By practice and by renunciation.

asamshayam mahAbAho manah durnigraham chalam abhyAsena tu kaunteya wairAgyena cha grhyate ||6.35||

"Undoubtedly, O mighty-armed, the mind is difficult to control and is restless; but, by practice, O Son of Kunti, and by dispassion it is restrained."

Krishna admits that the mind is turbulent, strong, unyielding, and restless and that it is very difficult to control, and therefore, the goal of perfect and enduring tranquillity cannot be EASILY achieved. In the second line of this stanza, again, the eternal missionary in Krishna very carefully weighs his words and uses the most appropriate terms to soothe the mind of Arjuna. 'O SON OF KUNTI, IT CAN BE BROUGHT UNDER CONTROL', is an assertion which comes only as the last word in the entire stanza.

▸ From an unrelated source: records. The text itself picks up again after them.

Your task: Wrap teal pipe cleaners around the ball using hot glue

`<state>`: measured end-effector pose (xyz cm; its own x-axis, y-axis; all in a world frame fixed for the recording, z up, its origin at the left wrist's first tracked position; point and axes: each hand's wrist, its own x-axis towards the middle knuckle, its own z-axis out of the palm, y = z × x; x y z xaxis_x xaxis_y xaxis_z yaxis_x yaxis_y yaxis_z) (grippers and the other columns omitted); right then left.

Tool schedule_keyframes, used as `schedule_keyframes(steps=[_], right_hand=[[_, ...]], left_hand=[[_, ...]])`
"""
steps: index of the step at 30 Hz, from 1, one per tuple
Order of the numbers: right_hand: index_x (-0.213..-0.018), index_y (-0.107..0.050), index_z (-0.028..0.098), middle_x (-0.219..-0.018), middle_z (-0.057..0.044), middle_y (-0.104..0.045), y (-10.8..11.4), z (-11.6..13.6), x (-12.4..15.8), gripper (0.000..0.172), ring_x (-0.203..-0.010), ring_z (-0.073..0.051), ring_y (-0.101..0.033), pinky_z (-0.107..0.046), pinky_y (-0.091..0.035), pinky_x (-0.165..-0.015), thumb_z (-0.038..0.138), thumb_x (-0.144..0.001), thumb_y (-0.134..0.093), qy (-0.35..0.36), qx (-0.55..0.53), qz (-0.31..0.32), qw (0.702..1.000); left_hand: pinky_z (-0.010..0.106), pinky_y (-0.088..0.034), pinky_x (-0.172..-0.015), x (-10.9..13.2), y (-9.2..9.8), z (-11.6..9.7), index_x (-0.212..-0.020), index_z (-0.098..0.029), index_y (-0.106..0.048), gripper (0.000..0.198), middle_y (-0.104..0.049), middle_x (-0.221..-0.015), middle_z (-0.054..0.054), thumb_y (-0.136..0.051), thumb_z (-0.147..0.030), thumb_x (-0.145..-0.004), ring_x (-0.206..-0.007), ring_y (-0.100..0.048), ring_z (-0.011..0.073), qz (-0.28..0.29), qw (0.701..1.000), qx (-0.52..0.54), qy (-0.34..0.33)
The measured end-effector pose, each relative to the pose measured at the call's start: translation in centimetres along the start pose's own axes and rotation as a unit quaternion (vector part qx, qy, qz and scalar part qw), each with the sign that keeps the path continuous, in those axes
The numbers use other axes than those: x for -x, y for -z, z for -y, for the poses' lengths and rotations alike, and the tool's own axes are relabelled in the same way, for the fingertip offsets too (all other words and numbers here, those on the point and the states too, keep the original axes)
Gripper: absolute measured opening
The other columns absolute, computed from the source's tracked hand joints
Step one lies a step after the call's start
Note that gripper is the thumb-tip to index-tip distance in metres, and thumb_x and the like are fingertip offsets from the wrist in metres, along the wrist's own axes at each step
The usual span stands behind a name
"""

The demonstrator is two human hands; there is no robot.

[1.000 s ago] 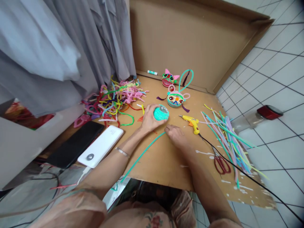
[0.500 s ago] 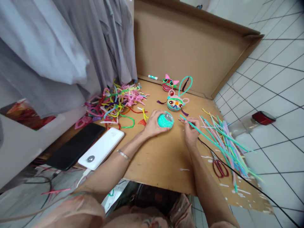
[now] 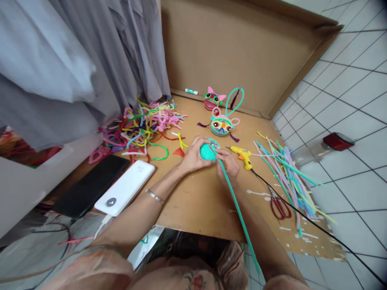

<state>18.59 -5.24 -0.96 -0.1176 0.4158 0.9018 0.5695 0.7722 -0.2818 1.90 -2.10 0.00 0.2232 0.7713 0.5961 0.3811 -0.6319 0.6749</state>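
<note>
My left hand (image 3: 195, 155) is wrapped round a turquoise ball (image 3: 207, 152), coiled with fuzzy stems and showing a greyish clear patch on top. In my right hand (image 3: 229, 164) a turquoise pipe cleaner (image 3: 238, 205) is pinched near one end. That end lies against the top right of the ball, and the long rest trails down across my right forearm. A yellow hot glue gun (image 3: 244, 156) rests on the table just right of my right hand, nozzle pointing left. Behind the ball stands a decorated pipe-cleaner animal head (image 3: 221, 125) with a loop and tassels.
A second animal head (image 3: 211, 100) and a glue stick (image 3: 191, 92) are at the cardboard wall (image 3: 223, 52). Tangled pipe cleaners (image 3: 151, 125) lie left, straight ones (image 3: 294, 181) right, beside red-handled scissors (image 3: 279, 207). A white power bank (image 3: 125, 189) and black phone (image 3: 92, 185) lie front left.
My right hand has moved left from the glue gun to the ball, bringing the pipe cleaner's end against it. The pipe cleaner's tail now hangs toward me. My left hand still holds the ball.
</note>
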Motion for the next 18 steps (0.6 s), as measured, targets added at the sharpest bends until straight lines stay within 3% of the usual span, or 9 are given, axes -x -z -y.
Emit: schedule_keyframes(steps=[13,18], right_hand=[[-0.087,-0.064,0.023,-0.097,-0.009,-0.078,-0.23,0.50,-0.29,0.016,-0.092,-0.019,-0.075,-0.036,-0.063,-0.080,0.017,-0.093,-0.051,0.041,0.050,-0.008,0.998],[-0.086,-0.064,0.022,-0.099,-0.010,-0.078,-0.08,0.57,0.13,0.021,-0.096,-0.018,-0.074,-0.035,-0.062,-0.081,0.016,-0.095,-0.046,0.044,0.099,0.032,0.994]], left_hand=[[0.043,-0.048,-0.105,0.10,-0.14,-0.02,-0.112,-0.022,-0.053,0.057,-0.057,-0.126,0.010,-0.078,-0.028,-0.061,-0.122,-0.056,0.0273,0.001,1.000,0.001,-0.023],[0.045,-0.047,-0.106,0.04,-0.16,0.16,-0.112,-0.023,-0.053,0.058,-0.057,-0.126,0.010,-0.079,-0.030,-0.061,-0.123,-0.055,0.0282,0.004,1.000,-0.002,-0.018]])
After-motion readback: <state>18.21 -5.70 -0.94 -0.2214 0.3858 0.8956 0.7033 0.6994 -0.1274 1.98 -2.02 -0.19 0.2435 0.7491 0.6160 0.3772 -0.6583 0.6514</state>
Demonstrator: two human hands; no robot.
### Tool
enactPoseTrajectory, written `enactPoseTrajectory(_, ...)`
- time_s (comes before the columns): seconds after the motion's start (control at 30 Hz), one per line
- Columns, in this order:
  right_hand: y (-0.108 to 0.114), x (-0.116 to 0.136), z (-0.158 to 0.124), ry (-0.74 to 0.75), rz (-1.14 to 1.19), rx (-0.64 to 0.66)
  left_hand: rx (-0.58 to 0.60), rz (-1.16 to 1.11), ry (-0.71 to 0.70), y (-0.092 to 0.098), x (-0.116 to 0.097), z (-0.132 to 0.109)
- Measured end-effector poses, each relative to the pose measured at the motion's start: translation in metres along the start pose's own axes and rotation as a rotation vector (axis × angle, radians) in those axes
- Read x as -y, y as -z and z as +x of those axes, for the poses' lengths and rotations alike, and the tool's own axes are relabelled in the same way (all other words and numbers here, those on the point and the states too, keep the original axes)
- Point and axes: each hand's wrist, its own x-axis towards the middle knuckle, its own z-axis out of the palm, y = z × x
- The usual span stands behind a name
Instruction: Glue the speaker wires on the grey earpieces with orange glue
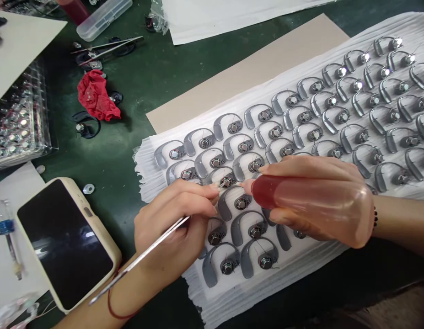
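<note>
My left hand [170, 224] pinches metal tweezers [143, 256], their tips at a grey ear-hook earphone part [228, 179] near the front of the rows. My right hand [314, 201] is wrapped round a small squeeze bottle of red liquid [301, 194], its nozzle pointing left at the same part. Several rows of grey ear-hook parts [301, 119], each with a round metal speaker, lie on a white ribbed foam sheet [232, 297].
A phone in a cream case [66, 242] lies at the left front. A red cloth [97, 96], spare tweezers [105, 48], black parts and a clear box [104, 18] are behind it. A plastic tray of small metal parts [16, 119] sits far left. Brown cardboard [249, 68] lies under the foam.
</note>
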Motion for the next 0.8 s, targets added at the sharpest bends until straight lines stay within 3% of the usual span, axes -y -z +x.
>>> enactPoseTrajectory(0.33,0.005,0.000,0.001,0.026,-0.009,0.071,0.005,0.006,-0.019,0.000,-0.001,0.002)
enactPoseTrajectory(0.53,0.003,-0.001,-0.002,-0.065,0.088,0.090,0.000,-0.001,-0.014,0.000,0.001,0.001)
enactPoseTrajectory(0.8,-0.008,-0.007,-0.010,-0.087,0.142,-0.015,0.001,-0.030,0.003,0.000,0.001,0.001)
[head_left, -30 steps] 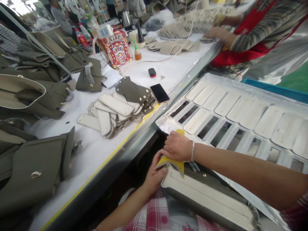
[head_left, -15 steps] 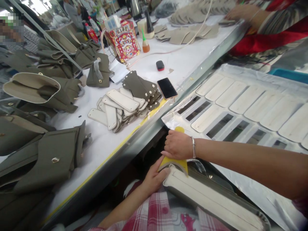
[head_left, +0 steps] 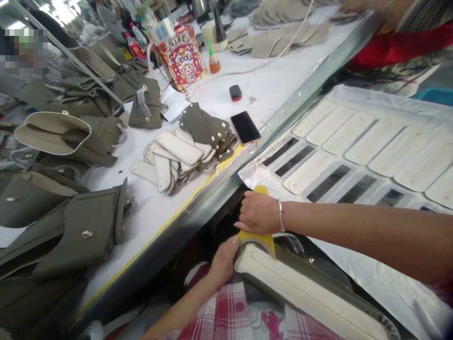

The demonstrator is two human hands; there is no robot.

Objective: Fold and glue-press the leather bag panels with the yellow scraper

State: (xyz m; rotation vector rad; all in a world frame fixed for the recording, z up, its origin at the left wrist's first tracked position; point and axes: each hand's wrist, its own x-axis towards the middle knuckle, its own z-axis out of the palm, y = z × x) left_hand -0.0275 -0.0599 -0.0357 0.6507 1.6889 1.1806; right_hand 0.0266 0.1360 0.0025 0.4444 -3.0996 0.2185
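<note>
On my lap lies a long olive-green bag part with a cream-coloured face [head_left: 304,290]. My right hand [head_left: 259,212] is closed on a yellow scraper [head_left: 262,240] and presses it against the part's near end. My left hand [head_left: 223,264] grips that same end from the left, fingers curled round the edge. A silver bracelet sits on my right wrist.
A white table [head_left: 148,212] on the left carries a pile of cream and olive strips [head_left: 184,153], a black phone [head_left: 245,127], olive bags [head_left: 71,226] and a red printed bag [head_left: 182,59]. A foil-covered tray [head_left: 255,177] with cream strips lies to the right. Another person in red [head_left: 399,45] works beyond.
The view has shifted a little. My left hand has slid closer onto the part's end; my right hand stays on the yellow scraper.
</note>
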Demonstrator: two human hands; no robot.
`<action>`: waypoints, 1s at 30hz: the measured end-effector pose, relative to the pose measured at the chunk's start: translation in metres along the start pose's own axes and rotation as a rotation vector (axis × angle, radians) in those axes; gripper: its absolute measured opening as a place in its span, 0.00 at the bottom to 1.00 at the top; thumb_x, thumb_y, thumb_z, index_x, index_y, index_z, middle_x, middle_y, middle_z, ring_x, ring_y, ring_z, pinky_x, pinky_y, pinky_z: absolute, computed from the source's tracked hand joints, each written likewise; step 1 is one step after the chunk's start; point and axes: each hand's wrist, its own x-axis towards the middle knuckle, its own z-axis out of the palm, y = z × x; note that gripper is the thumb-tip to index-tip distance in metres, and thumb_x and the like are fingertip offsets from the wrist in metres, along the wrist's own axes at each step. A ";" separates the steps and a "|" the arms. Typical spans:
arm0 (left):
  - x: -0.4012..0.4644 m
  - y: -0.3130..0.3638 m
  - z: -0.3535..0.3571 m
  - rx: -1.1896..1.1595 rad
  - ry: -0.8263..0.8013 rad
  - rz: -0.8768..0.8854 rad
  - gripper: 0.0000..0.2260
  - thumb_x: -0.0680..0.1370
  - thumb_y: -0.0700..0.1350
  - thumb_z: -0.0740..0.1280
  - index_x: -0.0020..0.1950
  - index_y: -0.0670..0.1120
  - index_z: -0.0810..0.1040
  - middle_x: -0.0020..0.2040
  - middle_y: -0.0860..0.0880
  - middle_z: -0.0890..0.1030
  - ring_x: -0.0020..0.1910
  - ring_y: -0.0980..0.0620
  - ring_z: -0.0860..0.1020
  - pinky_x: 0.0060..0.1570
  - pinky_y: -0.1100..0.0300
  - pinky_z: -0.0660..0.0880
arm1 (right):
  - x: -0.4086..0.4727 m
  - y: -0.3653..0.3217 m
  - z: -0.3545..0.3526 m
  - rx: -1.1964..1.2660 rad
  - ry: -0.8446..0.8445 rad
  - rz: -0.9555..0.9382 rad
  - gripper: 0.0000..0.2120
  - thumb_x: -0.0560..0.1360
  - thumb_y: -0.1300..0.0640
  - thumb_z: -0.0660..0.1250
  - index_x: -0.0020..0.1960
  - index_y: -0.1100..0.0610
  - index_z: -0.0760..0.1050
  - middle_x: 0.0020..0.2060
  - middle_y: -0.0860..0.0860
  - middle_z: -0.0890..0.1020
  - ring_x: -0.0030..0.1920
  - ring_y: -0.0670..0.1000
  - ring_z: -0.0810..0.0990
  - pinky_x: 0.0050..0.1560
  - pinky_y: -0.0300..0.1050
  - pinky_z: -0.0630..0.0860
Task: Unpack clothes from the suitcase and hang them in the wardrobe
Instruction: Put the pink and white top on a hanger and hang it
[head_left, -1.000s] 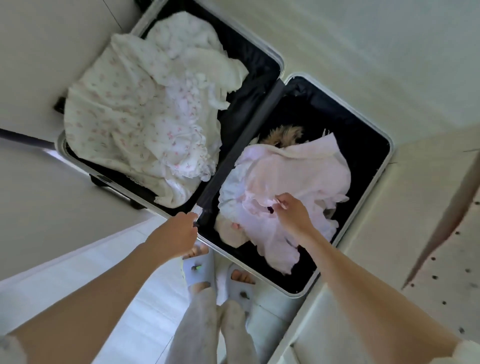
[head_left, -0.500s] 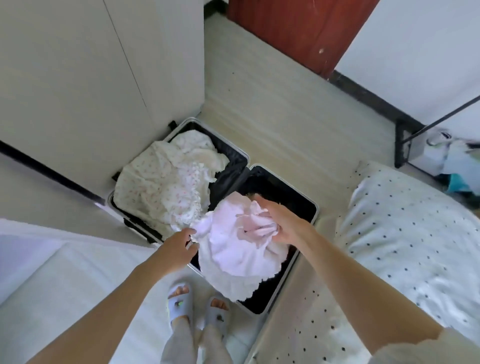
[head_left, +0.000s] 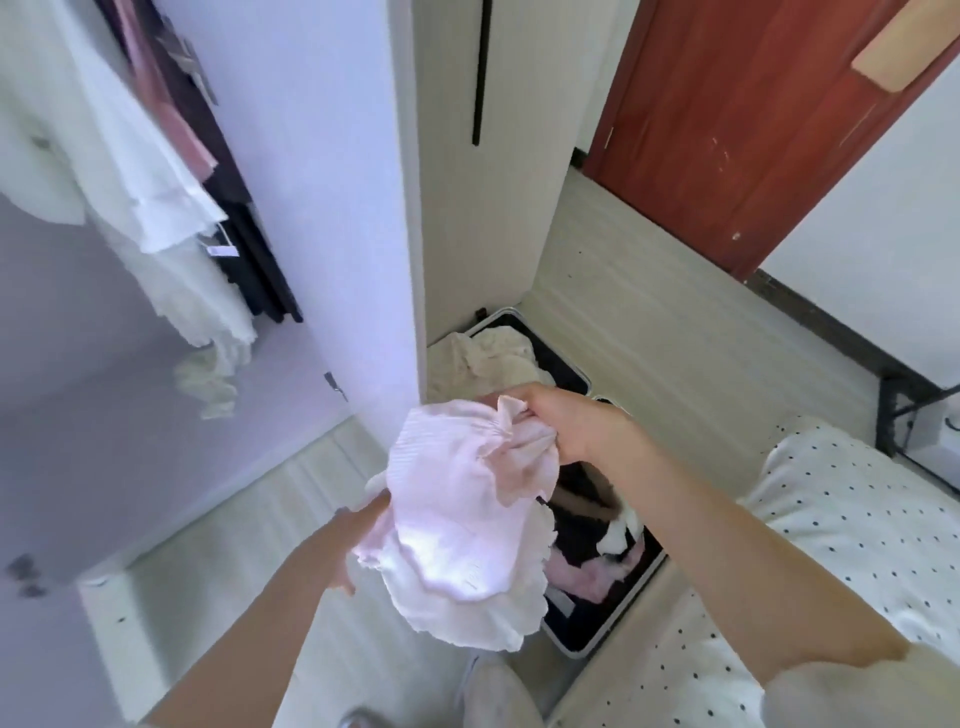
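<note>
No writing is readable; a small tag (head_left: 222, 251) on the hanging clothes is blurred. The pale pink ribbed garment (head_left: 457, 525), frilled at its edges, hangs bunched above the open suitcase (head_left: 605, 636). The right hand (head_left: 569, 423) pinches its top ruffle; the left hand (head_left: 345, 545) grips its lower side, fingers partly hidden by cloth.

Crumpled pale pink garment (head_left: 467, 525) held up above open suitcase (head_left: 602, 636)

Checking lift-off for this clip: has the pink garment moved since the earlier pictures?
Yes. The pink garment has come up out of the suitcase, held by both hands, right hand and left hand, toward the wardrobe side.
</note>
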 end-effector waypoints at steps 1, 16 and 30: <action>-0.006 -0.016 -0.017 -0.053 0.034 -0.010 0.31 0.77 0.53 0.65 0.75 0.45 0.58 0.65 0.39 0.70 0.47 0.42 0.76 0.39 0.50 0.74 | 0.002 -0.005 0.022 -0.014 -0.004 -0.027 0.06 0.68 0.58 0.64 0.35 0.57 0.68 0.28 0.52 0.74 0.28 0.48 0.77 0.31 0.34 0.74; -0.110 -0.117 -0.231 -0.882 0.165 0.219 0.06 0.78 0.42 0.62 0.49 0.40 0.76 0.33 0.45 0.81 0.27 0.51 0.79 0.26 0.63 0.75 | 0.070 -0.067 0.255 -0.128 0.094 -0.205 0.17 0.76 0.57 0.61 0.28 0.56 0.68 0.21 0.50 0.71 0.19 0.47 0.72 0.22 0.34 0.68; -0.177 0.013 -0.375 -0.718 0.452 0.530 0.08 0.78 0.40 0.58 0.39 0.43 0.72 0.28 0.48 0.74 0.22 0.54 0.76 0.30 0.60 0.78 | 0.166 -0.135 0.385 -1.082 -0.250 -0.340 0.38 0.64 0.38 0.75 0.70 0.44 0.65 0.65 0.44 0.74 0.65 0.47 0.72 0.59 0.45 0.71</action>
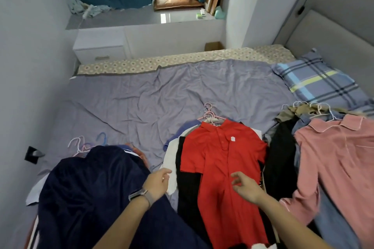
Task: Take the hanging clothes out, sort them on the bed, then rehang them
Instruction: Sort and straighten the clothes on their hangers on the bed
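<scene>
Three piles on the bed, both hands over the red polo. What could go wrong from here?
1. The red polo tops a stack of garments; lifting it may drag the black garment underneath along.
2. The hangers at that pile's top are bunched and could snag together.
3. The pink shirt pile abuts the middle pile, so sorted groups could mix.

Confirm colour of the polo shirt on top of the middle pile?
Red short-sleeved polo shirt, clearest in the head view.

Operator's arms and hands, head view

Both forearms are seen bare, without sleeves. A wristband with a grey strap and dark face is worn on the left wrist.
</scene>
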`<action>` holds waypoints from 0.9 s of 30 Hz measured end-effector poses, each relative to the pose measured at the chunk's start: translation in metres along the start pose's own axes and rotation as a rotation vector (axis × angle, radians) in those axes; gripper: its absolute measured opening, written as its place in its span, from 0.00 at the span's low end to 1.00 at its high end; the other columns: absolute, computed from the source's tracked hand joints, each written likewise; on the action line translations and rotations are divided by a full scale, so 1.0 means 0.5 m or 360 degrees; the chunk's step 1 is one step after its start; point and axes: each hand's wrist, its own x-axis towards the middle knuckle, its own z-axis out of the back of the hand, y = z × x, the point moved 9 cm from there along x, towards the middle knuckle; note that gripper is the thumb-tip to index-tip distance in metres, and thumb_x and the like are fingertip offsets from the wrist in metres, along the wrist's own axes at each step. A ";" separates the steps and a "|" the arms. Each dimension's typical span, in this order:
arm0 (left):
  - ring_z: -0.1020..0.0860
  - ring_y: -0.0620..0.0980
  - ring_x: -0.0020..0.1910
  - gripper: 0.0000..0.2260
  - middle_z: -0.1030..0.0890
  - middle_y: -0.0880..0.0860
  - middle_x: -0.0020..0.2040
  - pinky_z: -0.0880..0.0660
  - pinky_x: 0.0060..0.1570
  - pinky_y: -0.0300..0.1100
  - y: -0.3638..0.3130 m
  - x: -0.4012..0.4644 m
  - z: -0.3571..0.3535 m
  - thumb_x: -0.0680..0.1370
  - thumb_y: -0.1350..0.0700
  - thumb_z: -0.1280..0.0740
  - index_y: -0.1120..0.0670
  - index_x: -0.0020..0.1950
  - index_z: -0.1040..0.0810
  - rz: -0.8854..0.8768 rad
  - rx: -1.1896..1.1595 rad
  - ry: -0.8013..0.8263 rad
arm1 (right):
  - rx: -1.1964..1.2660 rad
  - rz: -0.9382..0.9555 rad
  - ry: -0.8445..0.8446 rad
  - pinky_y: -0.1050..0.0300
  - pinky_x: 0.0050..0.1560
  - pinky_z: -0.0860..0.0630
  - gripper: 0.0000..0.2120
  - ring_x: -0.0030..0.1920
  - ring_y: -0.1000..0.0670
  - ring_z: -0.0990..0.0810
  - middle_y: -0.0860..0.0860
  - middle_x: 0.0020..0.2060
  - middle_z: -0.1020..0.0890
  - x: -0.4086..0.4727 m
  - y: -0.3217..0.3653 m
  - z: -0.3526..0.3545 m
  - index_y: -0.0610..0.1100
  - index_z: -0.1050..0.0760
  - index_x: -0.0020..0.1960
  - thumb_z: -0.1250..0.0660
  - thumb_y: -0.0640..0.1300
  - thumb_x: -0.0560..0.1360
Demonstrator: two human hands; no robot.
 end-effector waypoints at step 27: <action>0.24 0.41 0.45 0.14 0.21 0.51 0.49 0.33 0.49 0.31 -0.235 0.290 -0.362 0.74 0.65 0.34 0.54 0.59 0.24 0.0369 -0.0285 -0.0556 | -0.0228 0.0096 -0.0125 0.48 0.66 0.35 0.35 0.65 0.38 0.32 0.38 0.64 0.29 0.756 -0.334 0.288 0.37 0.38 0.70 0.30 0.43 0.66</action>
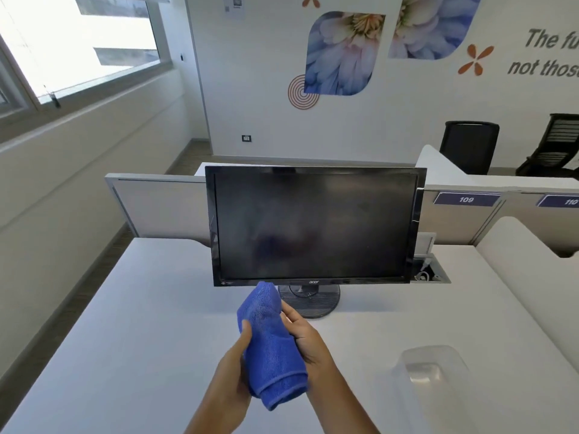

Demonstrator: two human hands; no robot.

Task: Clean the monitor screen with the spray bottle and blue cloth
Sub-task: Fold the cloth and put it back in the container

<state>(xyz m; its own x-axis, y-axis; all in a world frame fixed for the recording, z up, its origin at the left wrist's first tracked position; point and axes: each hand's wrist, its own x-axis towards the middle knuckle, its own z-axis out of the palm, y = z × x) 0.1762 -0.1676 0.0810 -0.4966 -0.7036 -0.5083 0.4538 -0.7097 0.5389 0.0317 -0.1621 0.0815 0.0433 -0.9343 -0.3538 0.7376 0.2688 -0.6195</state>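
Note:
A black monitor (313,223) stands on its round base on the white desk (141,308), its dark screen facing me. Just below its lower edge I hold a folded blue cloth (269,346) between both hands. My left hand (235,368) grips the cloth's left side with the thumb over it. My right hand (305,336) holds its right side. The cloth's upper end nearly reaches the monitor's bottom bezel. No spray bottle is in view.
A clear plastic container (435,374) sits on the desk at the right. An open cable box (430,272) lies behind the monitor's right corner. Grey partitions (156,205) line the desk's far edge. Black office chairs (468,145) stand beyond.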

Through practice and renunciation the mind can be brought under reins in the beginning, and ultimately to a perfect halt-- this is the confident, reassuring declaration of the Lord in the Geeta.

Renunciation has been already described earlier in the Geeta as SANNYASA, which was defined as renunciation of (a) all clinging attachments to the objects of the world, and (b) lingering expectations of the fruits of action. These two are the main causes for the agitation of thoughts which again thickens the flood of the thoughtflow and makes the mind uncontrollable. As Sankara describes it, 'practice' (ABHYASA) is 'constant' repetition of the same idea regarding one and the same objectof-thought. This consistency of thought during steady meditation generally gets diverted and dissipated because of the frequent explosive eruptions of desires. Whipped by new desires that are rising at every moment, the thoughts wander into dissimilar channels of activities, upsetting the inner equilibrium and thereby shattering the true vitality of the inner personality.

Thus viewed, practice (ABHYASA) strengthens renunciation, and detachment (VAIRAGYA) deepens meditation. Hand in hand, each strengthening the other, the progress is maintained. In spiritual textbooks the arrangement of words is to be carefully noted, for, in all cases, the words are arranged in a descending order of importance. To every seeker the question comes at one time or the ther: whether he should wait for the spirit of detachment to voluntarily arrive in his mind, or he should start his practice. The majority wait in vain for the accidental moment of VAIRAGYA before they start their ABHYASA. The Geeta, in this stanza, clearly declares that such an expectation is as ridiculous as waiting for the harvest of crops for which we never sowed the seeds!

Let us analyse life, question its experiences, argue with ourselves, and note carefully how much we put into life and how much we gain from life as a return. When we become aware of the deficit balance each time, we, of necessity, shall start inquiring how our life can be more profitably reorganised so that our entire coffers of joy and happiness can be replenished to their brim. Soon, the study of the Sastras will follow, which will give us an inkling into the wonders of the moral life, the wisdom of the ethical values, the joys of self-control, the thrills of growth, and the suffocation of the egocentric little-life.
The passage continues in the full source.